All participating centers have IRB approval for the studies included in this report. Our study includes five aHUS pedigrees and seven individual aHUS patients carrying the CFHR1210C mutation from Italy, United Kingdom, Australia, Germany, France, and the United States. These R1210C pedigrees and patients were identified in routine CFH mutation analysis of aHUS patients. aHUS was diagnosed because of the presence of one or more episodes of microangiopathic hemolytic anemia and thrombocytopenia defined on the basis of hematocrit <30%, hemoglobin <10 mg/dl, serum lactate dehydrogenase >460U/L, undetectable haptoglobin, fragmented erythrocytes in the peripheral blood smear, and platelet count <150,000/μl, associated with acute renal failure. Patients with Stx-HUS, defined as the presence of Shiga toxin in the stools (by the Vero cell assay) and/or of serum antibodies against Shiga toxin (by ELISA) and/or LPS (O157, O26, O103, O111, and O145, by ELISA) were excluded. None of the aHUS patients carrying the CFHR1210C had thrombotic thrombocytopenic purpura-like manifestations.

Family 024.

There are three affected individuals (F106, II-3 and F108, II-4) in this pedigree, two of whom are alive. Patients F106 and F108 first presented at the age of 8 and 3 yr, respectively. The family history revealed that a younger brother died of HUS at the age of 6 yr and the father, who had hepatitis C, was noted on various occasions to have thrombocytopenia and anemia. In addition, microscopic proteinuria/hematuria and a slightly elevated creatinine (1.5 mg/dl) were also reported. A paternal uncle died at the age of 28 yr from renal failure.

Family 020.

This pedigree included several asymptomatic carriers of the R1210C mutation but only one affected individual (II-1, R016), who was first admitted to hospital at the age of 31. Fifteen years later, after a progressive deterioration in renal function, she started peritoneal dialysis. She received a cadaveric renal transplant that was unsuccessful because of a recurrence of HUS. No relevant family history was reported. The same mutation has been found in the father, in four of five healthy siblings, and in one of her three children.

Family 069.

This pedigree includes a female (S006), who first presented at 30 yr old. After two recurrences, she started chronic hemodialysis. No relevant clinical history was reported in her family. The same mutation has been found in the healthy sister.

Family HUS29.

This pedigree has four generations of carriers and only one affected (H29IV-1) who first presented with HUS at 6 mo of age. She was treated with peritoneal dialysis and fresh plasma infusions (20 ml/kg 3 times a week for 2 wk) and completely recovered renal function. She had three recurrences in the following 3 mo and is currently treated with peritoneal dialysis and plasma infusions every 6 wk.

Family D4534.

This consanguineous pedigree is remarkable, comprising two healthy R1210C carrier parents and one affected R1210C homozygote daughter (D45348) who presented with HUS at the age of 1 yr. She received a live related transplant from her mother at the age of 4 yr. This was complicated by five episodes of recurrent HUS, each of which was treated with plasma exchange, but the graft lasted only 2 yr 3 mo. She then returned to hemodialysis. She received a cadaver renal transplant at the age of 10. There have been no episodes of recurrent HUS, and the graft is functioning well.

Patient D4038.

She presented at the age of 40 with postpartum HUS. She did not recover renal function and remains dialysis dependent.

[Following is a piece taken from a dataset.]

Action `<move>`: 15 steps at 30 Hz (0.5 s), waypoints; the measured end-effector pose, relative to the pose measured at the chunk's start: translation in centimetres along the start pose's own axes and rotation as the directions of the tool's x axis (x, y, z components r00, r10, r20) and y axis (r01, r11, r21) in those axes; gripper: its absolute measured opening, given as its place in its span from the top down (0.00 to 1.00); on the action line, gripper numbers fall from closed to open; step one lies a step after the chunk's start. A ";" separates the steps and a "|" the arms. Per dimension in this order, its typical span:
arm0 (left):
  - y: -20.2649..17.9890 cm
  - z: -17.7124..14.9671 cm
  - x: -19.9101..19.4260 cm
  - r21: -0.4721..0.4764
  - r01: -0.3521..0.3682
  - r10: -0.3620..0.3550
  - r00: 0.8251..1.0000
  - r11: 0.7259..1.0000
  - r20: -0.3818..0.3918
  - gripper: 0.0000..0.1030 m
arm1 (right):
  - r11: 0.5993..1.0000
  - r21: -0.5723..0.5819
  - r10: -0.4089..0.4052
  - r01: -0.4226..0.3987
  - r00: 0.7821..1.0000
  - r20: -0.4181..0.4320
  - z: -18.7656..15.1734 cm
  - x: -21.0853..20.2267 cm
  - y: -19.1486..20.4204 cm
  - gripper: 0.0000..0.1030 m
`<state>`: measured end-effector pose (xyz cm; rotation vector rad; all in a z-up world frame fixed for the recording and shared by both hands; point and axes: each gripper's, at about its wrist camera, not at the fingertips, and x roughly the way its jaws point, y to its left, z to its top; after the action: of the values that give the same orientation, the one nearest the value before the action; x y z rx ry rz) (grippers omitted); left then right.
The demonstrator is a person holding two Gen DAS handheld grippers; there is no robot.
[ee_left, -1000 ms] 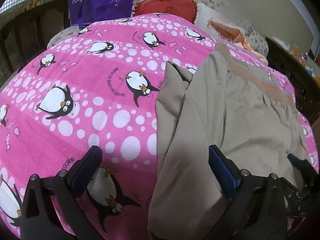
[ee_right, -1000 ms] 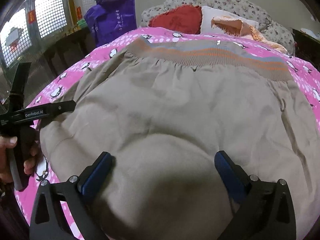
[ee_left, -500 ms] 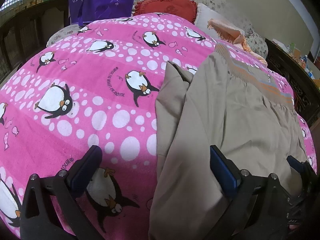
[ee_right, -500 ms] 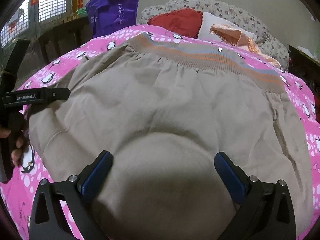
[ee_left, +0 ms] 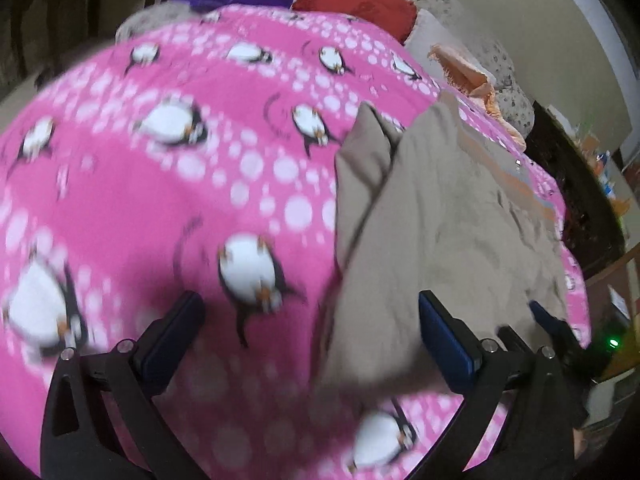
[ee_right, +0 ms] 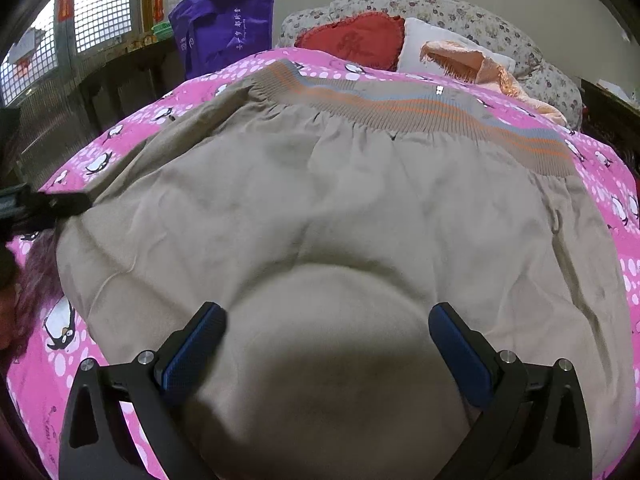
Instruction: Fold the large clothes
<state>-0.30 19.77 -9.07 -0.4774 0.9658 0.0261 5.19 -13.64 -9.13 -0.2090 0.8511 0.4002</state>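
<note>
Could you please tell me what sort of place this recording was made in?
Most likely a home bedroom: the beige trousers lie on a bed under a pink penguin-print blanket, with a red heart-shaped cushion and a floral padded headboard at its far end.

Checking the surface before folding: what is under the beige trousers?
The beige trousers lie on a pink penguin blanket, which shows all around them. Whatever is directly beneath the cloth is covered and cannot be seen.
</note>
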 end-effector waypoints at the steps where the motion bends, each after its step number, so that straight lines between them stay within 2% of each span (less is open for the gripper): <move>1: -0.1 -0.8 -0.3 -0.022 0.020 -0.020 1.000 1.000 -0.015 0.00 | 1.000 0.000 0.001 -0.001 1.000 0.000 0.0 0.0 -0.1 0.01; 4: -1.4 -2.7 -0.8 -0.037 0.096 -0.097 0.994 0.995 -0.055 0.00 | 1.000 -0.001 -0.001 0.001 1.000 0.003 0.0 -0.1 -0.1 0.01; 6: -2.1 -3.3 -0.6 -0.053 0.171 -0.175 0.982 0.984 -0.075 0.00 | 1.000 -0.001 -0.001 0.001 1.000 0.003 0.0 -0.1 0.0 0.01; 9: -2.3 -2.8 -0.1 -0.082 0.207 -0.212 0.975 0.975 -0.062 0.00 | 1.000 -0.001 -0.001 0.001 1.000 0.004 0.0 -0.1 0.0 0.01; 12: -1.9 -2.1 0.5 -0.147 0.283 -0.292 0.956 0.948 -0.043 0.00 | 1.000 -0.001 -0.001 0.001 1.000 0.004 0.0 -0.1 0.0 0.01; 15: -1.5 -1.9 0.6 -0.213 0.352 -0.369 0.928 0.911 -0.045 0.00 | 1.000 -0.001 -0.002 0.002 1.000 0.003 0.0 -0.1 0.0 0.01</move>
<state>-1.09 17.52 -9.91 -0.8464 0.9487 -0.2349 5.14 -13.69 -9.05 -0.2099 0.8473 0.3994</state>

Patient S198 is a man who first presented at the age of 34. He did not recover renal function and started hemodialysis. He received a cadaveric renal transplant. Initial immunosuppression was with steroids, cyclosporine, and mycophenolate mofetil. The outcome of the transplant has been good, with no episodes of recurrent disease. No relevant clinical history was reported in his family.

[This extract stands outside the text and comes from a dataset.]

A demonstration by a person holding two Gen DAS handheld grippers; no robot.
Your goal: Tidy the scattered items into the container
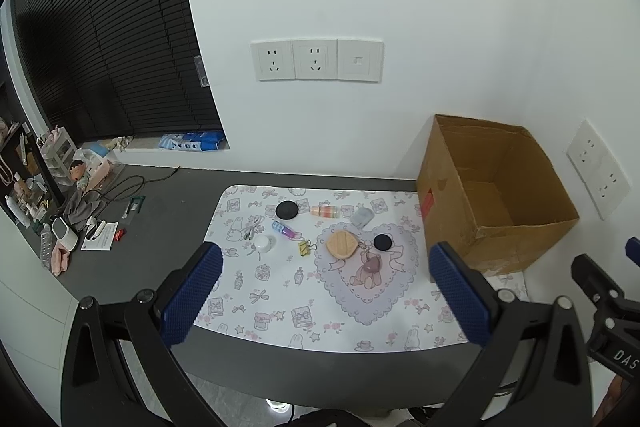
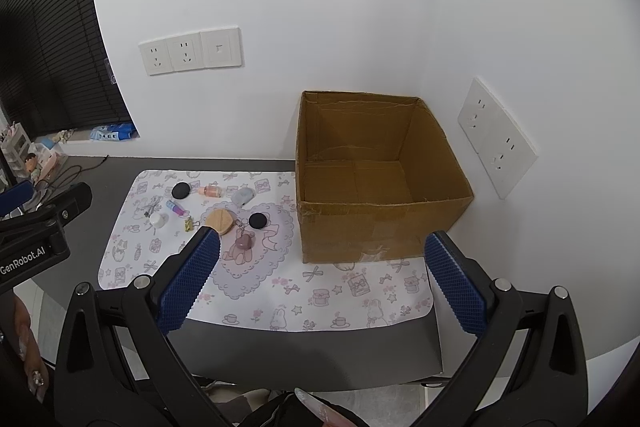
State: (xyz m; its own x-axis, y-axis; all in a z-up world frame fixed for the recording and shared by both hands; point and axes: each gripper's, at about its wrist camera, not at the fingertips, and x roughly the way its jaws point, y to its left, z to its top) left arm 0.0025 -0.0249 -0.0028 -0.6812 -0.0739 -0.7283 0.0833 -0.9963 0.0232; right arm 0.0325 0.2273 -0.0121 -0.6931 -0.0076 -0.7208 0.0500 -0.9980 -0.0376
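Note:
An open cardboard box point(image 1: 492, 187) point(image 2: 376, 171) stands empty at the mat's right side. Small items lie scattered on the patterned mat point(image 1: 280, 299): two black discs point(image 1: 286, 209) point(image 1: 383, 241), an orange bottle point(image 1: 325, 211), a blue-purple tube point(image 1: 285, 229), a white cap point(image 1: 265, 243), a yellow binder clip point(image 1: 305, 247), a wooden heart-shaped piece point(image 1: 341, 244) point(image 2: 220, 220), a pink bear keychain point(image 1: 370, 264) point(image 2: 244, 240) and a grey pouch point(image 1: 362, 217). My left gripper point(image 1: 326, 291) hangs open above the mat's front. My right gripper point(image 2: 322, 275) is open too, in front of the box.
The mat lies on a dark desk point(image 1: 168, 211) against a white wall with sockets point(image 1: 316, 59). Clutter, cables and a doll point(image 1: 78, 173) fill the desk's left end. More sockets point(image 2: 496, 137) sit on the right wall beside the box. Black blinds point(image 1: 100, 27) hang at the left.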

Patient S197 is a female who first presented at 6 mo of age. After several recurrences over the next 3 yr, she developed end-stage renal failure. She is currently on dialysis. There is no relevant family history.

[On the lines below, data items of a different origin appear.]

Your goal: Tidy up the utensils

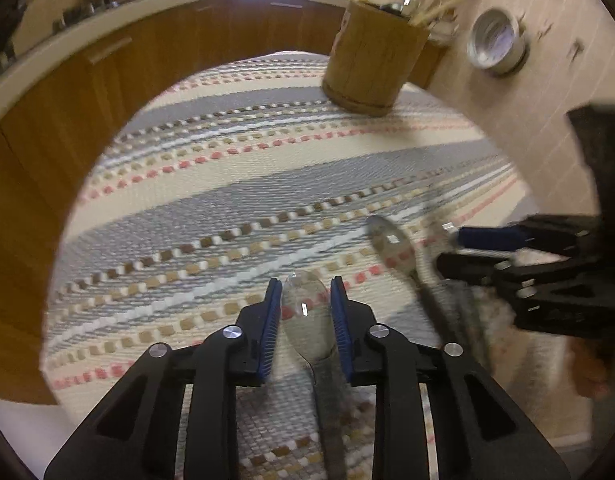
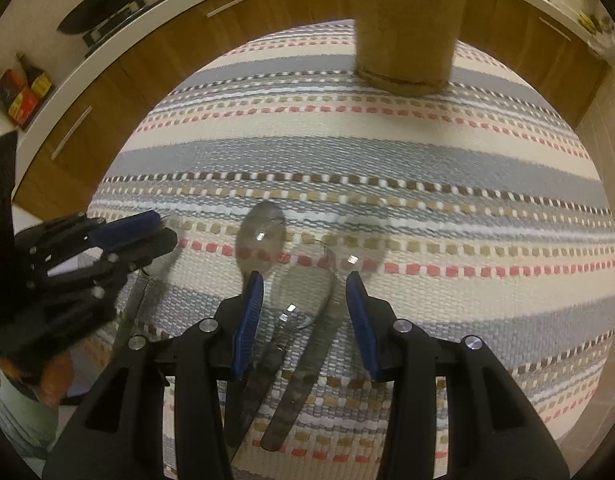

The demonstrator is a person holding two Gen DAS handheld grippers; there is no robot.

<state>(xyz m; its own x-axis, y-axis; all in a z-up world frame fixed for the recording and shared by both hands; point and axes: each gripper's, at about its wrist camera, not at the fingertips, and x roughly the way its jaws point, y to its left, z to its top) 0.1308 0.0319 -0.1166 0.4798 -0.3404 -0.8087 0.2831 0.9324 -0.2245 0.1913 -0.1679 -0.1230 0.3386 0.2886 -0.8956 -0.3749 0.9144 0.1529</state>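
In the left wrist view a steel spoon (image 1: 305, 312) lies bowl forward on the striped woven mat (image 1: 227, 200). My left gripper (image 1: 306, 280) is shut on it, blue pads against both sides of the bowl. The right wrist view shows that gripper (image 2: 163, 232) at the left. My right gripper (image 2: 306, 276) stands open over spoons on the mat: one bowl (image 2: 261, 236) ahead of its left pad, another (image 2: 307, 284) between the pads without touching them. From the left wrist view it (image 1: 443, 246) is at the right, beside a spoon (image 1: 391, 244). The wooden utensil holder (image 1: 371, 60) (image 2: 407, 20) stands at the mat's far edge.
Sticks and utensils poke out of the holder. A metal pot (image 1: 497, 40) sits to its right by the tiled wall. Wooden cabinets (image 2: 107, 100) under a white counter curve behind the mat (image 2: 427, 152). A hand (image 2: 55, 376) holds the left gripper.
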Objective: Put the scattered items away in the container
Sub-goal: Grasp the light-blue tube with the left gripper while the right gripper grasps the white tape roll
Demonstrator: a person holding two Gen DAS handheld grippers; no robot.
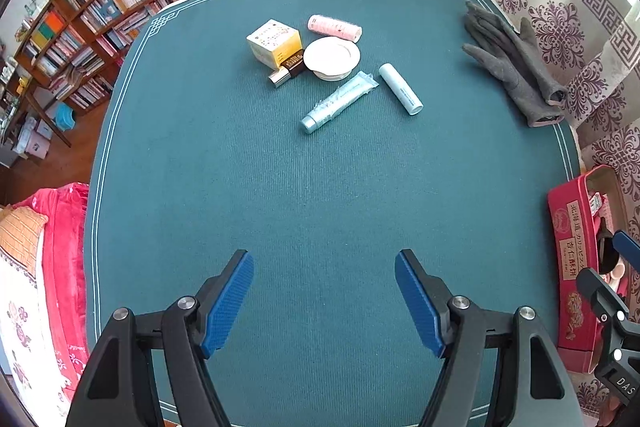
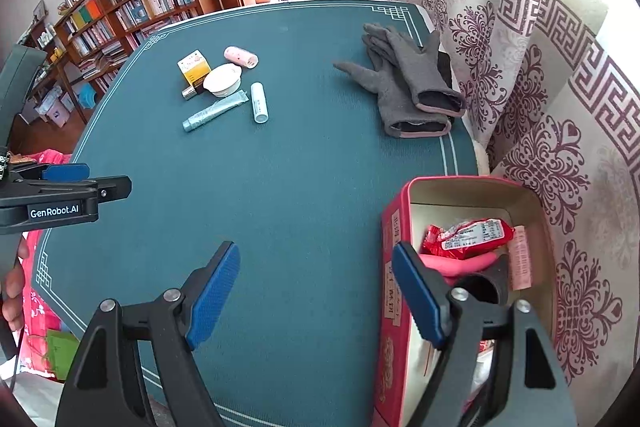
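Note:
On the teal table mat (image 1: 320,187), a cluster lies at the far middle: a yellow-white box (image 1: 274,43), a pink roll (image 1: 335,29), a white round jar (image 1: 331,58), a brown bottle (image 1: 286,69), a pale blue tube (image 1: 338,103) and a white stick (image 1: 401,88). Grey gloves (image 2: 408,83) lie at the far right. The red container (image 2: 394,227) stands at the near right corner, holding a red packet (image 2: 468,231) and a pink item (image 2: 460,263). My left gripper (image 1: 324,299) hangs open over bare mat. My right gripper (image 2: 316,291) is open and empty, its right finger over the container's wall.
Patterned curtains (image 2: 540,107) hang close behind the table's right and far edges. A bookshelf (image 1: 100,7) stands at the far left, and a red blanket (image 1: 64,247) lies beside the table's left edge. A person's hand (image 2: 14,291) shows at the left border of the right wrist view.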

Patient S223 is a man who had his first episode of HUS at the age of 43. He did not recover renal function and is currently on peritoneal dialysis. There is no relevant family history.

Patient S196 is a woman who had her first episode of HUS at the age of 53. Her renal function did not recover. She is currently on chronic hemodialysis.

Patient FHUSA11 was referred at the age of 21 with HUS. She did not recover renal function and started hemodialysis. At age 23, she received a cadaveric renal transplant. She lost the allograft within 6 d to recurrent HUS.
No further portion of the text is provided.